From here, Montaigne gets into tricky questions of God and free will. It seems like a strange turn, but it fits with the theme because it goes to the question of interpreting signs of destiny. If we cannot shape the world purely by force of will, then perhaps we should just surrender to the tidal forces of life. Montaigne first challenges the notion that we’re passive observers of life, not participants:
What we see happen is happening: but it could have happened otherwise. And God, in the book of the causes of events which he has in his foreknowledge, also includes such causes as we term fortuitous and voluntary, those which depend on the liberty which he has given to our free-will: he knows that we will go astray because we shall have willed to do so.
So we are destined in a way to stray – but that’s not due to larger forces controlling us, it’s just part of who we are.

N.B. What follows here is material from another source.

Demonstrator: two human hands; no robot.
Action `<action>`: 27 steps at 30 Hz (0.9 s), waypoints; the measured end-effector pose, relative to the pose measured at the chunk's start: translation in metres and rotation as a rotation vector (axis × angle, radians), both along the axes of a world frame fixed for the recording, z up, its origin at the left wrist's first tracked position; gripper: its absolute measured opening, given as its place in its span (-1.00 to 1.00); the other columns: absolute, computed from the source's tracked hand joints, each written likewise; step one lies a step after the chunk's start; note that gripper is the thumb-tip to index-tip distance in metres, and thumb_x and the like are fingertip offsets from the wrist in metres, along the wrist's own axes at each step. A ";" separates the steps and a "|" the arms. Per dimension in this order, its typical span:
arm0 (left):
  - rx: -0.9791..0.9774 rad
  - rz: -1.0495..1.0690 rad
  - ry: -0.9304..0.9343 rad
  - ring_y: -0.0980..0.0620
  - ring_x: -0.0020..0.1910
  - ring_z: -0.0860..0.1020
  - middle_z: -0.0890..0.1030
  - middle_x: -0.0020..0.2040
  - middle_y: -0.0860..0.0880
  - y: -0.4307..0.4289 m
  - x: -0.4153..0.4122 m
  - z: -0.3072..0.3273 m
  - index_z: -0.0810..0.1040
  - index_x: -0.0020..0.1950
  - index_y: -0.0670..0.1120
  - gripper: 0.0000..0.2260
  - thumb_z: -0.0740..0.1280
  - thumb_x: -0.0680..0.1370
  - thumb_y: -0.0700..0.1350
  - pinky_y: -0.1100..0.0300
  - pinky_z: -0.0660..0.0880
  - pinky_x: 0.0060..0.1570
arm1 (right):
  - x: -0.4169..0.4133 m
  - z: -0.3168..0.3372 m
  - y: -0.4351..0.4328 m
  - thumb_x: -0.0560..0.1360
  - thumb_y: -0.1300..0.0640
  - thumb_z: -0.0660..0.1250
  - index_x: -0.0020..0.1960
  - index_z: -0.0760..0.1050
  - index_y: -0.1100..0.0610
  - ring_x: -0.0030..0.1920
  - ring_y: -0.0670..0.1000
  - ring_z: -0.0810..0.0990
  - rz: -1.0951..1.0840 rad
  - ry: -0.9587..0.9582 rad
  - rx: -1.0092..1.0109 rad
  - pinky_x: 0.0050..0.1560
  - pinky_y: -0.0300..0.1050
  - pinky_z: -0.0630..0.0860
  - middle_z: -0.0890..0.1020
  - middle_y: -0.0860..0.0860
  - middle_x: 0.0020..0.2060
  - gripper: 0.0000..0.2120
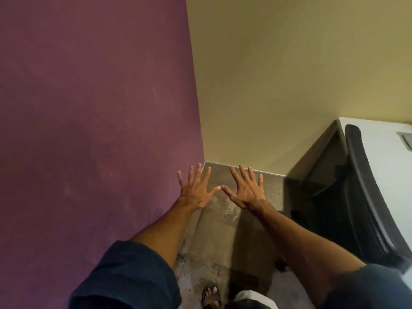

We can – and must – fight against these worst impulses and we cannot give in to the fiction that everything just happens to us. If you have the faith of Montaigne, it all makes logical sense … man is fallen, philosophy cannot make him whole and law cannot make him virtuous.
But where does that leave us in this secular age? Montaigne wants social mores to be shaped by custom – and as I mentioned in a previous chapter, Martin Heidegger has taken up this call as well. Even Heidegger, however, eventually surrendered to the idea that “only the gods can save us.” Heidegger didn’t mean by that a return to a theocratic culture. What exactly he did mean, scholars still debate today.
Taking a bit from Montaigne and Wallace, I’d like to suggest that there might be another route. Let’s assume that Wallace’s reading of de Tocqueville was correct, America once had a more vibrant civic culture. This culture has seen periodic revivals since then, most notably during the Second World War. It is possible for Americans to put aside the selfishness and rally for a greater good.
But you can’t legislate your way to it – and the capitalist market will not magically bring you to that place either. I would also suggest that our quadrennial efforts to find this new civic spirit through political campaigns is a waste of time, America will never find civic unity through the ballot box, it’s how we express our democratic diversity.
The culture can be changed, however, and it shifts in small ways every day. Two weeks ago the American Academy of Pediatrics recommended that one year old children remain in backwards-facing car seats. Already parents are being judged based on their decisions whether to flip around the car seats or not. No law was required, only a well publicized study.
We misunderstand the power of cultural mores to alter our day to day decisions. It doesn’t necessary take the gods … or laws … or market-based solutions. It just takes new habits and human beings are remarkably adaptable to these tides of change.